#### [EXERCISE DATA]
════

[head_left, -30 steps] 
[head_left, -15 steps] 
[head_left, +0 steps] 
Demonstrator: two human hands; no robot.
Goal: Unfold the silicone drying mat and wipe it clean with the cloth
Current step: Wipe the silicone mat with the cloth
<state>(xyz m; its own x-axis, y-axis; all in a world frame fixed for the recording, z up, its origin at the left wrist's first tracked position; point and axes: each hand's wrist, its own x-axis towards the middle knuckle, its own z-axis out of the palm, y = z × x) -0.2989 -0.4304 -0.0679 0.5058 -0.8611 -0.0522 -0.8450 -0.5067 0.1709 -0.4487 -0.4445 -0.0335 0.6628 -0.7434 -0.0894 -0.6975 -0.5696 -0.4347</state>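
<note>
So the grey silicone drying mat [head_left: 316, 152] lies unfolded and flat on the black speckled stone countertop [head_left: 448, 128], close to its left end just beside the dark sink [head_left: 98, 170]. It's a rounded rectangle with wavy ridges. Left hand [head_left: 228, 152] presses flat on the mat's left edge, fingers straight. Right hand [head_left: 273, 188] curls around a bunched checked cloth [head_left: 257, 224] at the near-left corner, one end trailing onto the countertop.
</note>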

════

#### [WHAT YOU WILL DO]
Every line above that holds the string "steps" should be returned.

#### [SOLUTION TO THE PROBLEM]
[head_left, -30 steps] 
[head_left, -15 steps] 
[head_left, +0 steps] 

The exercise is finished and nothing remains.